@_elena@mastodon.social @stefano@mastodon.bsd.cafe How do I say "I knew it! I'm surrounded by assholes!" in Italian?
Post
@stefano I wasn't aware of this kind of problems with internal monitoring and the importance of external monitoring. However, I think is more important to monitor the monitoring server or to have one heartbeat of the monitoring system (external or internal). Because the external monitoring system could also fail without being aware of it.
@stefano
I just want to say, this is one of those long, esoteric, fascinating, entertaining threads like you used to see on Reddit, and it's great to see here on the Fedi, minus all the Reddit bullshit. Good job everyone!
@stefano
even my new home alarm is coupled with a external monitoring alarm center that recognize tampering/sabotage jn addition to the "normal" alarms based on sensors etc. it costs a yearly subscription, but having a break in in the past, we considered it worthwile when we renovated our home.
@stefano I must repeat this Never trust in onsite backups either. Fire will destroy those. And RAID is not backup.
You know this but it bears repeating!
In the first sentence you mention a "data center", but such an attack would not work with a data center, to be one you need to have two buildings with independent power supply, at a safe distance, etc etc. I think this was at best a hosting room, not a data center.
@lorenzo @stefano
I think Stefano, the mild mannered barista of the BSD Cafe who posts pictures of sunsets and from his walks in nature is just a cover, and in reality he is a tough-as-nails secret military agent who's chasing cybercriminals around the globe.
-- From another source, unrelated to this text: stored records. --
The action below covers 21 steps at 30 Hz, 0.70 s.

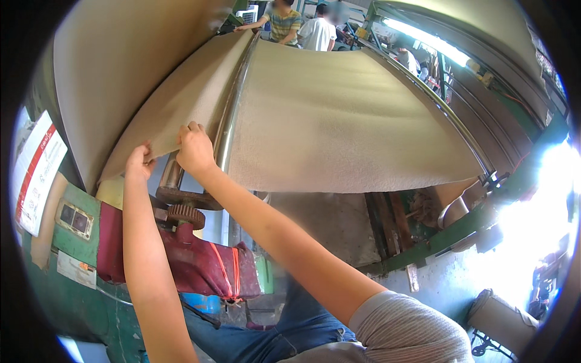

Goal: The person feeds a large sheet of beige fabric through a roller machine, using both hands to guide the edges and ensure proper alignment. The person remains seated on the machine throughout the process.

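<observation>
Fingers of our left hand [139, 162] and right hand [195, 149], pinching the beige felt sheet's edge [158, 140], risk being drawn toward the shiny steel roller [227, 130] and brown toothed gear [186, 216] below.

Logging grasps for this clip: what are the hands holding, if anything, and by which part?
Both hands grip the beige fabric sheet at its near edge, beside the metal roller: left hand at the corner, right hand nearer the roller.

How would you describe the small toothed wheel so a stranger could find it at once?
Start at the long shiny metal roller carrying the beige cloth. Follow it down to its near end, below the person's two hands. The rusty gear sits there above the red cover, the only toothed part.
</observation>
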Available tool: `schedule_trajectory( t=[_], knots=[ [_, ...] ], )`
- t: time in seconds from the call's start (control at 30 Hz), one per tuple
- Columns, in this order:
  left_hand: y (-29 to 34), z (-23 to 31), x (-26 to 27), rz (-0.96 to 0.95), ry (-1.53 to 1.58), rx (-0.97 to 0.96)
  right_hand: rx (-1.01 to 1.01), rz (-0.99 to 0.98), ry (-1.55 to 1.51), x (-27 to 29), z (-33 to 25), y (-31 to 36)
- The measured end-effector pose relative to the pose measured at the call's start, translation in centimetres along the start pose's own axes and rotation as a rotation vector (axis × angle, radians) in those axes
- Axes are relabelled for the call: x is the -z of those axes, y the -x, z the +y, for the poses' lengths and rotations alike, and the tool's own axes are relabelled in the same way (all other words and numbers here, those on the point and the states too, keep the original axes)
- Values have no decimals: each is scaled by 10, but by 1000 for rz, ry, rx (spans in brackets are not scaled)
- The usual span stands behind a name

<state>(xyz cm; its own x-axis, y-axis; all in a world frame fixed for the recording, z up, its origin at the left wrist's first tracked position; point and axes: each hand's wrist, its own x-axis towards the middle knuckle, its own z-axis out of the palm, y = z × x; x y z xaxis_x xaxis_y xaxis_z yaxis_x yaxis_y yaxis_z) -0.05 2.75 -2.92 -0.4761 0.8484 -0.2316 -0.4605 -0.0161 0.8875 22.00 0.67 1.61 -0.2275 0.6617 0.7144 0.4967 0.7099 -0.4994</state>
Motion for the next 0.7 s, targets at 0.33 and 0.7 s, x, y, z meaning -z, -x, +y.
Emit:
schedule_trajectory(
  t=[0.33, 0.7],
  knots=[
    [-16, 12, 26, 554, 226, -68, 47, 43, 2, -5, -7, -1],
    [-43, 27, 72, 438, 345, -130, 16, 37, 18, -11, -28, -3]
  ],
)
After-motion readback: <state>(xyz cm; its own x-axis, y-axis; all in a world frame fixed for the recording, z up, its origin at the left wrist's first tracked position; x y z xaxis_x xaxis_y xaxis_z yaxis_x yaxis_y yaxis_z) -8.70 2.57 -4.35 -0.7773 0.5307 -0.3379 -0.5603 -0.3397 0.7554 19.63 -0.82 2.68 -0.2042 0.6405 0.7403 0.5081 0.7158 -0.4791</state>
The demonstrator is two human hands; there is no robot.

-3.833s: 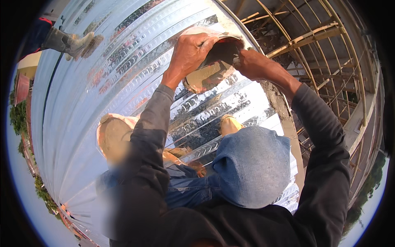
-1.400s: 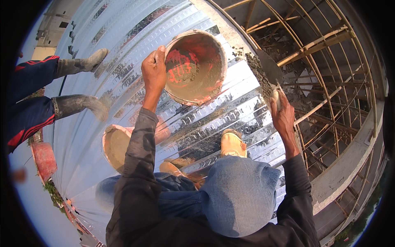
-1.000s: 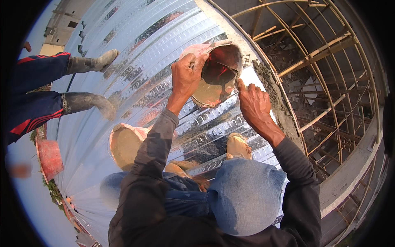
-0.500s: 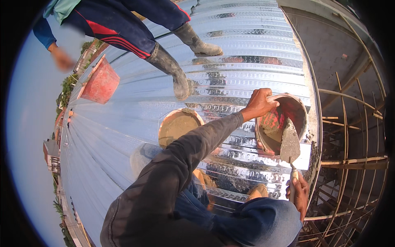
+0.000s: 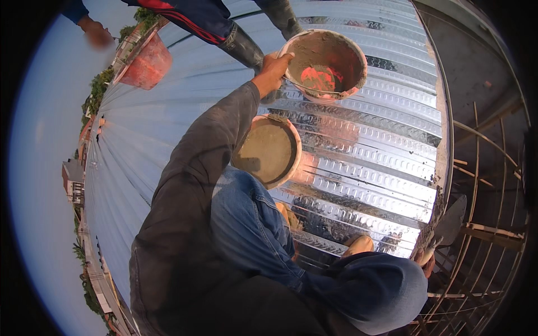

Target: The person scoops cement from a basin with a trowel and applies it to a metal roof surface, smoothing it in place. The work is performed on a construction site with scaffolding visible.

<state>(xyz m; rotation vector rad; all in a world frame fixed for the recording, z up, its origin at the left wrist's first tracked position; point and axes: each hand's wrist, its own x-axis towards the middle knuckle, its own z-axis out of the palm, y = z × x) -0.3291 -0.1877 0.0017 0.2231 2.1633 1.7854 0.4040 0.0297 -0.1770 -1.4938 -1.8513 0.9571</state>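
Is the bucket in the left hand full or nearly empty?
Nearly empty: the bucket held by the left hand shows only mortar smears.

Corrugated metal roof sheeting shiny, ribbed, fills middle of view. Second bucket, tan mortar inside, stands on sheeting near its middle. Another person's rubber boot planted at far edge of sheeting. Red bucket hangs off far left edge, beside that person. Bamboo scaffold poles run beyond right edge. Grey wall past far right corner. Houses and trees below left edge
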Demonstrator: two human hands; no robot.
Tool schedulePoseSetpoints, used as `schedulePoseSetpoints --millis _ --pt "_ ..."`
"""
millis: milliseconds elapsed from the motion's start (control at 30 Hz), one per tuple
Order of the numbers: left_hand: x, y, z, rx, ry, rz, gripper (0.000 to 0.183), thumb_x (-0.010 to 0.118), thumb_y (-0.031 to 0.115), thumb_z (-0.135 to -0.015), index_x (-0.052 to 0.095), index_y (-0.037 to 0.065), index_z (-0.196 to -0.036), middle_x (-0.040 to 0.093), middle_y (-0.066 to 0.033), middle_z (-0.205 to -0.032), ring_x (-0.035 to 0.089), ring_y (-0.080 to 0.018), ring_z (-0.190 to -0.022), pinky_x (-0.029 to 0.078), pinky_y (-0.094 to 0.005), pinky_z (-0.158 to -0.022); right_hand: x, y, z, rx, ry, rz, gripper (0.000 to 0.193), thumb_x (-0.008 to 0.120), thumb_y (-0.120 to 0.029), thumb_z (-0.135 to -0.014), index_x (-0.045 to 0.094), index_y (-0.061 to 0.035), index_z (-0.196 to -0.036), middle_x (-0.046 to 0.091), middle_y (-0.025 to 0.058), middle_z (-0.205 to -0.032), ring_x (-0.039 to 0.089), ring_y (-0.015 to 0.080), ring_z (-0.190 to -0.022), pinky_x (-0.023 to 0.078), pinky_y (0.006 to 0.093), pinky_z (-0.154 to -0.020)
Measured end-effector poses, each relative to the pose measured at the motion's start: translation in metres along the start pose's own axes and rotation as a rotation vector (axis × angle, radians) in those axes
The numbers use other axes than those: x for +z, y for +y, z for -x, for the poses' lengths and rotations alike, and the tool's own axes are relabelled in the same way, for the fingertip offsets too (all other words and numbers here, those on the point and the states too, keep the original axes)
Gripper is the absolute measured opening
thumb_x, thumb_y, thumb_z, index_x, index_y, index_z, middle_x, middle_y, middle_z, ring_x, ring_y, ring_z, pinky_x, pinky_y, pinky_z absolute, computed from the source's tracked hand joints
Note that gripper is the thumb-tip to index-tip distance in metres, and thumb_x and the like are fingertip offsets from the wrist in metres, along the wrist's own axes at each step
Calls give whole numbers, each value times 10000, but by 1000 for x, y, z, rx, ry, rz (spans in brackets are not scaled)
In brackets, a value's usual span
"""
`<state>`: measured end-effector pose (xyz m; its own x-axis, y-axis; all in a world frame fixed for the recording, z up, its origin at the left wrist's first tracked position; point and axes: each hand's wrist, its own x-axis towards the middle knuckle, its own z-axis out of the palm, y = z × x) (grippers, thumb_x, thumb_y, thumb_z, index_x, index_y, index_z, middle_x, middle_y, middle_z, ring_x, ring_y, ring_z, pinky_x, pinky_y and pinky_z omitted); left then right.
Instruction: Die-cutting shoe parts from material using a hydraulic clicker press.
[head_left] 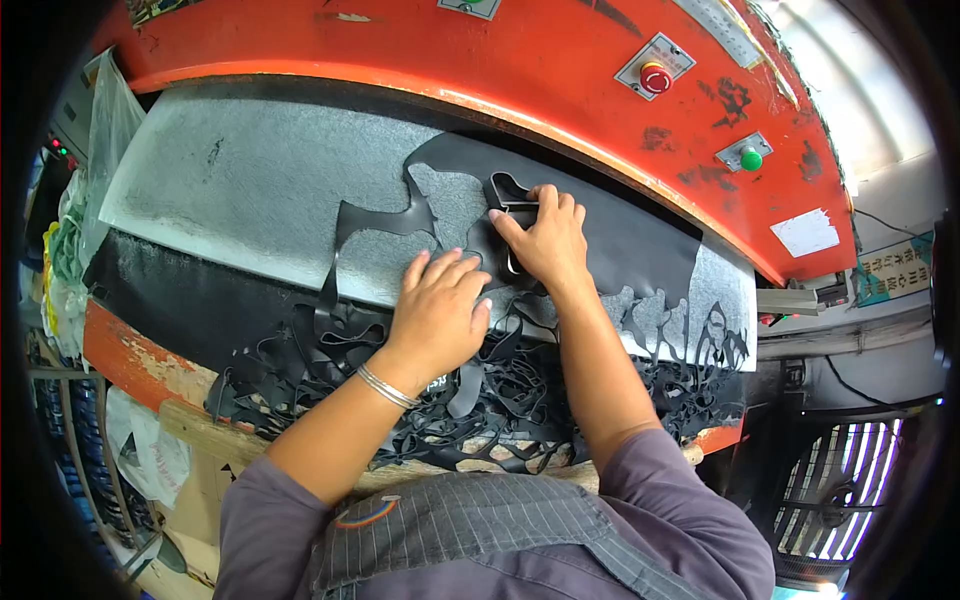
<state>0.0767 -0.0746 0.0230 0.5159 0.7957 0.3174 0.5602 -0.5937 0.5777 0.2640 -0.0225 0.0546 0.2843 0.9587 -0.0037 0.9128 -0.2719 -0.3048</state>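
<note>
1. Head view: the right hand (550, 235) is at a dark, open-framed cutting die (514, 207), the thumb over its near left part and the fingers curled at its right side, pinching the frame between them.
2. Head view: the die stands on a black sheet (635, 235), close to the sheet's cut-out left portion, on a grey board (270, 165).
3. Head view: the left hand (440, 305) lies palm down, left of and nearer the body than the die; its fingers are slightly spread, the thumb apart. Whether its fingertips press the sheet, I cannot tell.
4. Head view: tangled black scraps (510, 385) heap along the board's near edge, below and between the forearms.
5. Head view: beyond the board runs an orange-red machine beam (400, 45) bearing a red button (656, 78) and a green button (751, 159).
</note>
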Motion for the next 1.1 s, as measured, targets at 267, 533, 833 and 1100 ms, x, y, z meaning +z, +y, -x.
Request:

See also his comment to my blog post about "just telling people to call the Barista" to make them crap their pants... this Barista has a secret! 🕵️
Internal monitoring can go dark.
External monitoring tells the truth.
Great example of why both matter.
@stefano AFAIK, professional alarm systems should function based on the principle that "if it doesn't send periodic alerts saying that everything is ok, and there's no scheduled downtime, then something clearly isn't ok, and somebody needs to be send to investigate it asap."
@stefano The true horror part of this story:
> The office was closed for the holidays, but I contacted the IT manager anyway. He was home sick with a serious family issue, but he got moving.
Home for the holidays, sick, serious family issue?? Who cares! You know what's more important?? Keeping that data center up and running!
Glory to sacrificing yourself for the system!!
Or maybe get someone else next time.
@stefano zapping the power lines, eh? Looks like the perfect solution to my nuisance neighbors with the big loudspeakers.
@stefano And while not relying on internal monitoring make sure your external monitoring doesn't share anything with the monitored systems:
Different ISP, different cloud provider if in the cloud, no shared infra at any level
@stefano Thanks for all the info about the company's internal setup.
@stefano
Hey! Thanks for the inside story! I love happy endings.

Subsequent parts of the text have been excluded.